● YOUR GOAL
What lines of the material below include the string "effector"? Copy all of them.

● DATA SHOWN
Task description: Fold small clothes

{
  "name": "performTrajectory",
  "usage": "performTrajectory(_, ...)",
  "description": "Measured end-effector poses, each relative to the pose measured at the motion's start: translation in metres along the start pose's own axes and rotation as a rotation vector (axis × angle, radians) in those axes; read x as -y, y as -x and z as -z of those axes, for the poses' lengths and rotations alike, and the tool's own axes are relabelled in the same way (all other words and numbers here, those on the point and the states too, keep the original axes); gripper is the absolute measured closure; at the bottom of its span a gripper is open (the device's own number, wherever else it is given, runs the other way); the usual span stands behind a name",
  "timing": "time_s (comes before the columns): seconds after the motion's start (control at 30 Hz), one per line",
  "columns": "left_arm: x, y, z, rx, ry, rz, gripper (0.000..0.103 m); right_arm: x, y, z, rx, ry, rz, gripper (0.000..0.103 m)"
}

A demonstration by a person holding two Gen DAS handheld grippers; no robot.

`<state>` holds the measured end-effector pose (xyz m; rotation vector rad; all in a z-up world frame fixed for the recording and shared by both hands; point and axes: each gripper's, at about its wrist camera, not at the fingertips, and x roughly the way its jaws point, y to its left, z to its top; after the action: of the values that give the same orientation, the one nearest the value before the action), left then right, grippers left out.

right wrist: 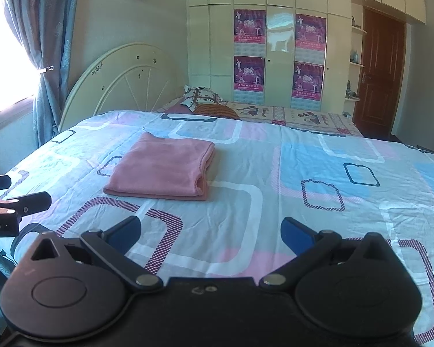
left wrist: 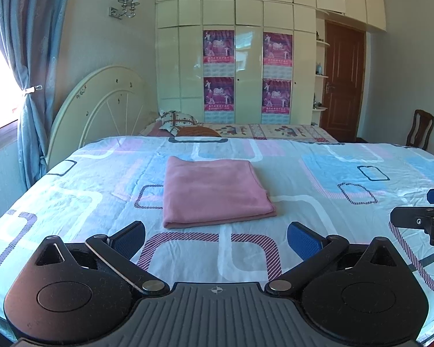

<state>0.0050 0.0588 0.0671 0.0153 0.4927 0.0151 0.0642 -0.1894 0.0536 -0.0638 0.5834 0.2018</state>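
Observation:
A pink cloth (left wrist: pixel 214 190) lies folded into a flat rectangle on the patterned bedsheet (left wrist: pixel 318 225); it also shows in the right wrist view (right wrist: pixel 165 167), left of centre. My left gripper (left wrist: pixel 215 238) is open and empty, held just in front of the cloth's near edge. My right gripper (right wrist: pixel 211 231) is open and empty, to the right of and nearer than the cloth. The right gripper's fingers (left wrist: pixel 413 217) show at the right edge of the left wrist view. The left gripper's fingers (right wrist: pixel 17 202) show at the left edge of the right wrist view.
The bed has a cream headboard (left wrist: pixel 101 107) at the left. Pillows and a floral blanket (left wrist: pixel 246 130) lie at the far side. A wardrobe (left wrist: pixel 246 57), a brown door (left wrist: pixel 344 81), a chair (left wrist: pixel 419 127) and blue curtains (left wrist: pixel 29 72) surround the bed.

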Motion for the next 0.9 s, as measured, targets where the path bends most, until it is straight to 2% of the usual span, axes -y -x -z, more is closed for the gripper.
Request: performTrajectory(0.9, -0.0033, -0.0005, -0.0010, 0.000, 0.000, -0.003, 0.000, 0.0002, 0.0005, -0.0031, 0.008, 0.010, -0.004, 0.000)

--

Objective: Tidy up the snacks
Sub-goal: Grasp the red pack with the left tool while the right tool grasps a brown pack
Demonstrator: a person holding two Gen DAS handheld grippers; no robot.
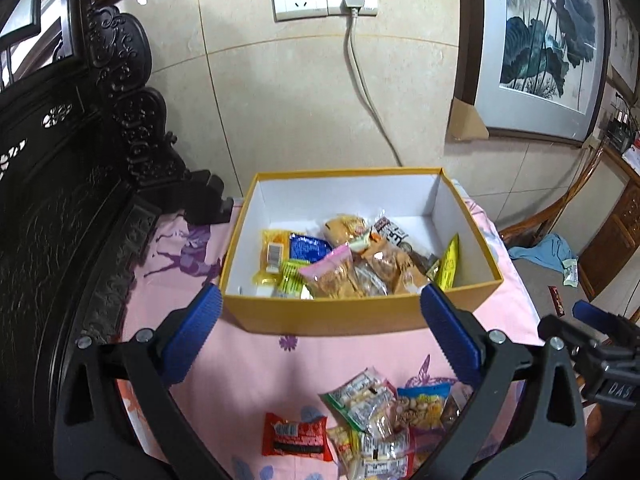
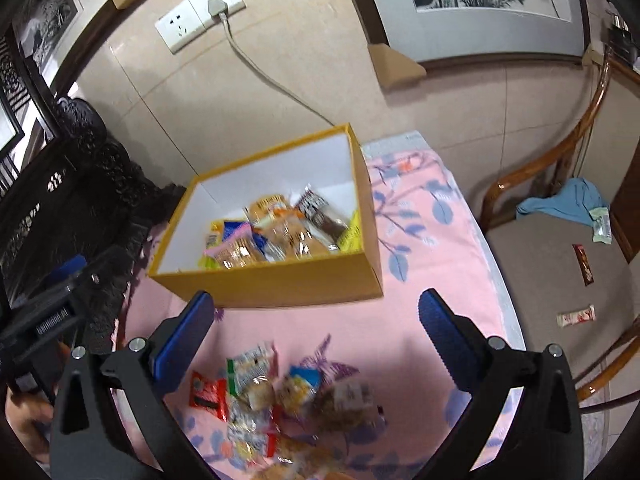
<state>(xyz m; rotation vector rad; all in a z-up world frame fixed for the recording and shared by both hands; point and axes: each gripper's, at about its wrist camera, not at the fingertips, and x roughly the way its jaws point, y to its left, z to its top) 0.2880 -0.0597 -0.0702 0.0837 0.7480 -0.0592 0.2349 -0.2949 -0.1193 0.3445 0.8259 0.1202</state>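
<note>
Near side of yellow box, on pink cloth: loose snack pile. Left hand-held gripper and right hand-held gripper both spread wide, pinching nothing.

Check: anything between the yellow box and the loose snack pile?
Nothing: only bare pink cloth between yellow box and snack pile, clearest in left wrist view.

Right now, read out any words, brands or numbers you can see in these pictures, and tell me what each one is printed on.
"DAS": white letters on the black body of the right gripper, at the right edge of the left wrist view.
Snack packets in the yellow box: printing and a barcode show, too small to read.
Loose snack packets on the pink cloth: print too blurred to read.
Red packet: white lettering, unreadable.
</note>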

● FINAL ANSWER
  "description": "Measured end-effector poses, each relative to the pose measured at the motion's start: translation in metres along the start pose's own axes and rotation as a rotation vector (axis × angle, radians) in those axes; read x as -y, y as -x and z as -z of those axes, for the poses' lengths and rotations alike, and the tool's own axes are relabelled in the same way (all other words and numbers here, those on the point and the states too, keep the original axes); gripper is the absolute measured closure; at the bottom of its span a gripper is open (the device's own number, wherever else it is given, runs the other way); the usual span stands behind a name",
`<state>` holds the measured end-effector pose (xyz m; rotation vector rad; all in a z-up world frame fixed for the recording and shared by both hands; point and axes: each gripper's, at about its wrist camera, not at the fingertips, and x roughly the way its jaws point, y to its left, z to its top; after the action: of the values that give the same orientation, the one nearest the value before the action), left then right, grippers left out.

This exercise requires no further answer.